— What you have to do —
Please reproduce the records exactly, leaving out any pictures.

— Source data —
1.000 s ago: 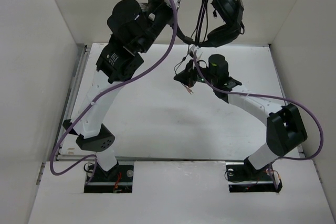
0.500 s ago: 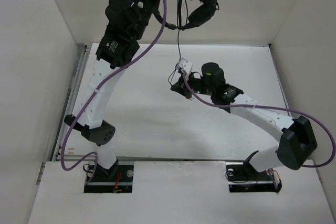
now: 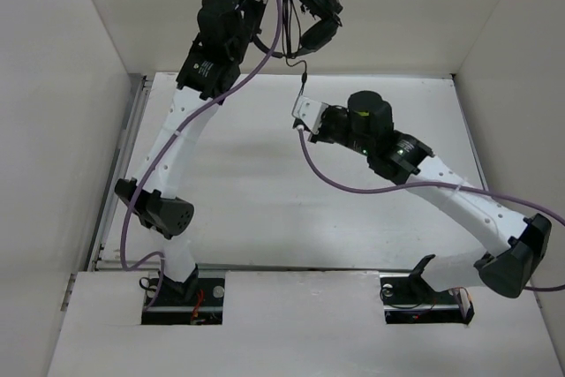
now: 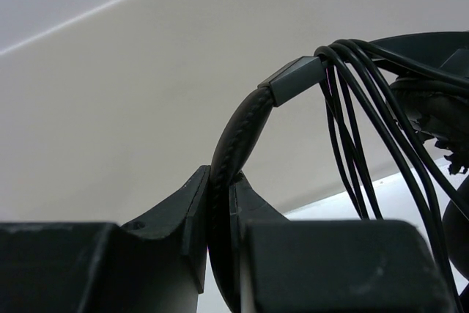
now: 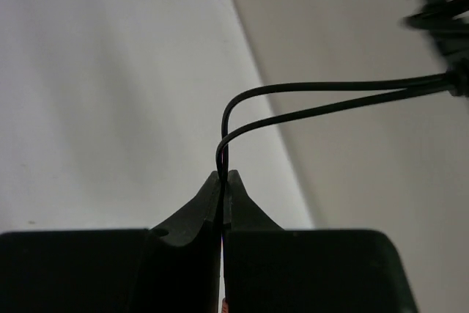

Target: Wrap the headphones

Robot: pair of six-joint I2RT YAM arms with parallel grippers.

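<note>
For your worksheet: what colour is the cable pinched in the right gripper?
Black. The cable shows best in the right wrist view.

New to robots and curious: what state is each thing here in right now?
left gripper: shut on the headband.
right gripper: shut on the cable.
headphones: held up in the air.
cable: looped several times over the headband, one stretch leading to the right gripper.

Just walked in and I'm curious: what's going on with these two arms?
They are wrapping a pair of headphones. The left gripper is shut on the padded headband, holding the headphones up in the air near the back wall. The thin black cable already loops several times over the headband. The right gripper, lower down, pinches a loose stretch of that cable, so winding isn't finished.
</note>
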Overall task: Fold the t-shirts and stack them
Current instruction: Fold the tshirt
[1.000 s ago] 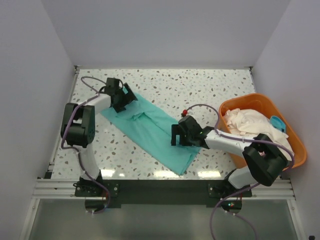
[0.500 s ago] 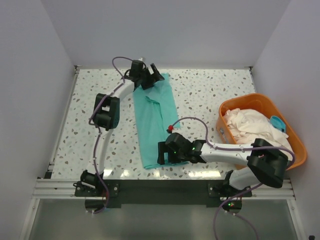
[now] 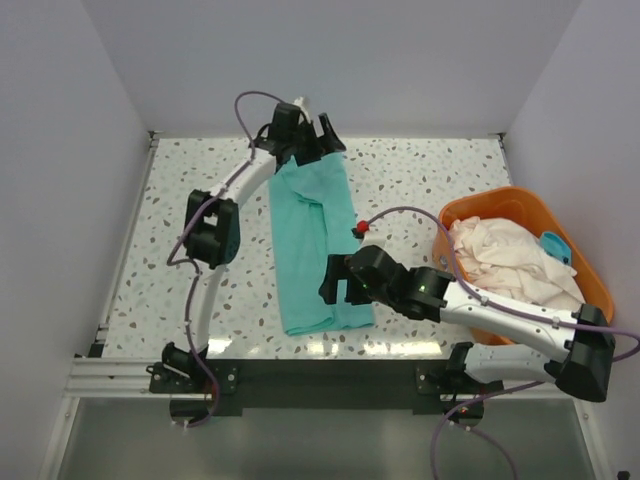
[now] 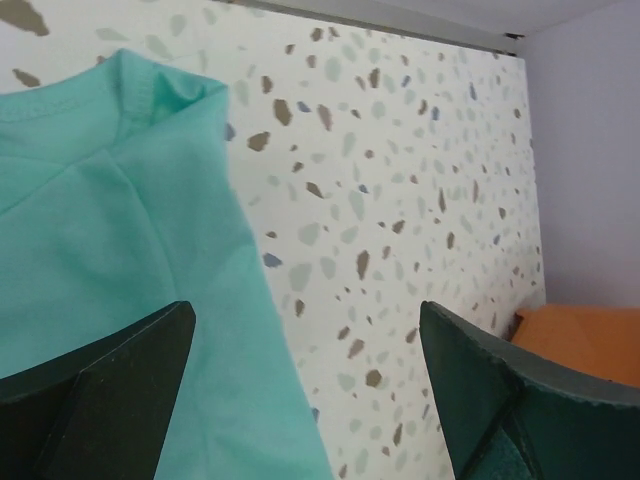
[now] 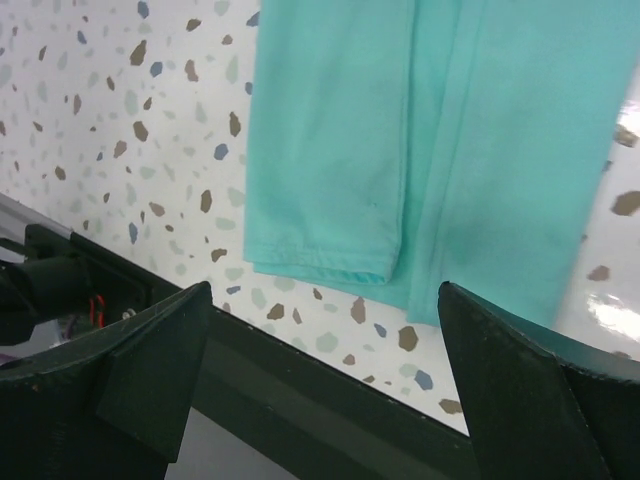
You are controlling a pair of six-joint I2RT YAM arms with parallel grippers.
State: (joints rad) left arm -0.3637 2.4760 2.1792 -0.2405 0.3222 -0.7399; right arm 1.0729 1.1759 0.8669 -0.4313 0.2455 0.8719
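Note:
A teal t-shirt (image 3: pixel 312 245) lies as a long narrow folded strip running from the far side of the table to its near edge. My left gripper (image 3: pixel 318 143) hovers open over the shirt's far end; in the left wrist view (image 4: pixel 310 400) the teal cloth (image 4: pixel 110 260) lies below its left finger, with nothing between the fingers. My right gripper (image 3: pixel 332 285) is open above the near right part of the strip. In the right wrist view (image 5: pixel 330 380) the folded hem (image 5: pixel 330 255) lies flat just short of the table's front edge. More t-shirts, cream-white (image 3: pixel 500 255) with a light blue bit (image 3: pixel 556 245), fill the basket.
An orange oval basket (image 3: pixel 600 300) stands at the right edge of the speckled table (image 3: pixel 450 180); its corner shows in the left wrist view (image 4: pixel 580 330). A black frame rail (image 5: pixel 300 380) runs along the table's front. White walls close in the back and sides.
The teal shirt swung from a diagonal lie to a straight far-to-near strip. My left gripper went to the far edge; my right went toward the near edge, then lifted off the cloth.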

— Answer for this exercise —
1.000 s ago: 
0.500 s ago: 
now: 
now: 
now: 

Target: Wrap the headphones

Robot: pair of six-joint I2RT YAM arms with parallel grippers.

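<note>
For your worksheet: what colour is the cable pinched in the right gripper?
Black. The cable shows best in the right wrist view.

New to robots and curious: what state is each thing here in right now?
left gripper: shut on the headband.
right gripper: shut on the cable.
headphones: held up in the air.
cable: looped several times over the headband, one stretch leading to the right gripper.

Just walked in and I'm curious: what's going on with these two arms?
They are wrapping a pair of headphones. The left gripper is shut on the padded headband, holding the headphones up in the air near the back wall. The thin black cable already loops several times over the headband. The right gripper, lower down, pinches a loose stretch of that cable, so winding isn't finished.
</note>
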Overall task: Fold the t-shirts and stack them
Current instruction: Fold the tshirt
[1.000 s ago] 
[0.500 s ago] 
[now] 
[now] 
[now] 
You are controlling a pair of six-joint I2RT YAM arms with parallel grippers.
State: (joints rad) left arm -0.3637 2.4760 2.1792 -0.2405 0.3222 -0.7399; right arm 1.0729 1.1759 0.8669 -0.4313 0.2455 0.8719
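Note:
A teal t-shirt (image 3: pixel 312 245) lies as a long narrow folded strip running from the far side of the table to its near edge. My left gripper (image 3: pixel 318 143) hovers open over the shirt's far end; in the left wrist view (image 4: pixel 310 400) the teal cloth (image 4: pixel 110 260) lies below its left finger, with nothing between the fingers. My right gripper (image 3: pixel 332 285) is open above the near right part of the strip. In the right wrist view (image 5: pixel 330 380) the folded hem (image 5: pixel 330 255) lies flat just short of the table's front edge. More t-shirts, cream-white (image 3: pixel 500 255) with a light blue bit (image 3: pixel 556 245), fill the basket.
An orange oval basket (image 3: pixel 600 300) stands at the right edge of the speckled table (image 3: pixel 450 180); its corner shows in the left wrist view (image 4: pixel 580 330). A black frame rail (image 5: pixel 300 380) runs along the table's front. White walls close in the back and sides.
The teal shirt swung from a diagonal lie to a straight far-to-near strip. My left gripper went to the far edge; my right went toward the near edge, then lifted off the cloth.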

This exercise requires no additional answer.